● **EXERCISE REQUIREMENTS**: Nothing but the data itself, reproduced exactly, is the expected answer.

● **INFORMATION PROVIDED**:
++++++
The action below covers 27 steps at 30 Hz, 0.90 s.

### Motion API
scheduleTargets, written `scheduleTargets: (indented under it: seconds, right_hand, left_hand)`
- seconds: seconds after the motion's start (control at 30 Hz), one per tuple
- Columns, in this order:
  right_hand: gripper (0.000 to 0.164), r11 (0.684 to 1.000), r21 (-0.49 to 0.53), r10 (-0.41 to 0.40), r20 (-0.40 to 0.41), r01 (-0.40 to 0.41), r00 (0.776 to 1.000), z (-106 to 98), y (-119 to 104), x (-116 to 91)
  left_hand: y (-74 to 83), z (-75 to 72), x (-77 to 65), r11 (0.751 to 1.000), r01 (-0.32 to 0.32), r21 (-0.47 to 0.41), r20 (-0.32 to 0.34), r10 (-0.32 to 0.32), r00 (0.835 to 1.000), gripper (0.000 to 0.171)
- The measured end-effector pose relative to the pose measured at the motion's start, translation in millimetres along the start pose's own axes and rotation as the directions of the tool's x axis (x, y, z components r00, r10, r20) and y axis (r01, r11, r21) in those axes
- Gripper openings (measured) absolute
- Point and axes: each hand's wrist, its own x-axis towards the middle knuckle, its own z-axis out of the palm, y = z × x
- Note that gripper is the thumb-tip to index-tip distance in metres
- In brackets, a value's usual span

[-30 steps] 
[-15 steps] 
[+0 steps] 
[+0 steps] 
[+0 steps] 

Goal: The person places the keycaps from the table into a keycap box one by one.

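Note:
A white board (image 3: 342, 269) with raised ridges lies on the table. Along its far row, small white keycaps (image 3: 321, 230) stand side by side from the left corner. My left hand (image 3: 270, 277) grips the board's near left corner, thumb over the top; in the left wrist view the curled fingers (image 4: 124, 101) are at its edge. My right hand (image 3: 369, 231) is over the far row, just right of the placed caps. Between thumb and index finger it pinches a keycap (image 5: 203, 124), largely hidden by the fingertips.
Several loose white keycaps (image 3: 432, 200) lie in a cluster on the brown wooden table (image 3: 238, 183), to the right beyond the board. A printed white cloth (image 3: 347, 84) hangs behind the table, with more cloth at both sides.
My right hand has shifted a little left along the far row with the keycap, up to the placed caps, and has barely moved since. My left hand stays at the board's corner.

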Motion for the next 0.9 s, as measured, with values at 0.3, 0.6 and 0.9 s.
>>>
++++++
● **SOLUTION TO THE PROBLEM**:
The action below covers 27 steps at 30 Hz, 0.90 s.

### Motion API
scheduleTargets, written `scheduleTargets: (indented under it: seconds, right_hand, left_hand)`
- seconds: seconds after the motion's start (control at 30 Hz), one per tuple
- Columns, in this order:
  right_hand: gripper (0.000 to 0.164), r11 (0.684 to 1.000), r21 (-0.49 to 0.53), r10 (-0.41 to 0.40), r20 (-0.40 to 0.41), r01 (-0.40 to 0.41), r00 (0.776 to 1.000), z (-106 to 98), y (-119 to 104), x (-116 to 91)
  left_hand: y (-74 to 83), z (-75 to 72), x (-77 to 65), r11 (0.751 to 1.000), r01 (-0.32 to 0.32), r21 (-0.47 to 0.41), r20 (-0.32 to 0.34), r10 (-0.32 to 0.32), r00 (0.835 to 1.000), gripper (0.000 to 0.171)
- The measured end-effector pose relative to the pose measured at the motion's start, translation in millimetres along the start pose's own axes and rotation as the directions of the tool's x axis (x, y, z components r00, r10, r20) and y axis (r01, r11, r21) in those axes
- Gripper openings (measured) absolute
- Point and axes: each hand's wrist, its own x-axis towards the middle knuckle, its own z-axis out of the palm, y = z × x
- Note that gripper is the thumb-tip to index-tip distance in metres
- In brackets, a value's usual span

[-30 steps] 
[-15 steps] 
[+0 steps] 
[+0 steps] 
[+0 steps] 

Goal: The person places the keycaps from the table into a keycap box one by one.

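Note:
A white board (image 3: 342, 269) with raised ridges lies on the table. Along its far row, small white keycaps (image 3: 321, 230) stand side by side from the left corner. My left hand (image 3: 270, 277) grips the board's near left corner, thumb over the top; in the left wrist view the curled fingers (image 4: 124, 101) are at its edge. My right hand (image 3: 369, 231) is over the far row, just right of the placed caps. Between thumb and index finger it pinches a keycap (image 5: 203, 124), largely hidden by the fingertips.
Several loose white keycaps (image 3: 432, 200) lie in a cluster on the brown wooden table (image 3: 238, 183), to the right beyond the board. A printed white cloth (image 3: 347, 84) hangs behind the table, with more cloth at both sides.
My right hand has shifted a little left along the far row with the keycap, up to the placed caps, and has barely moved since. My left hand stays at the board's corner.
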
Motion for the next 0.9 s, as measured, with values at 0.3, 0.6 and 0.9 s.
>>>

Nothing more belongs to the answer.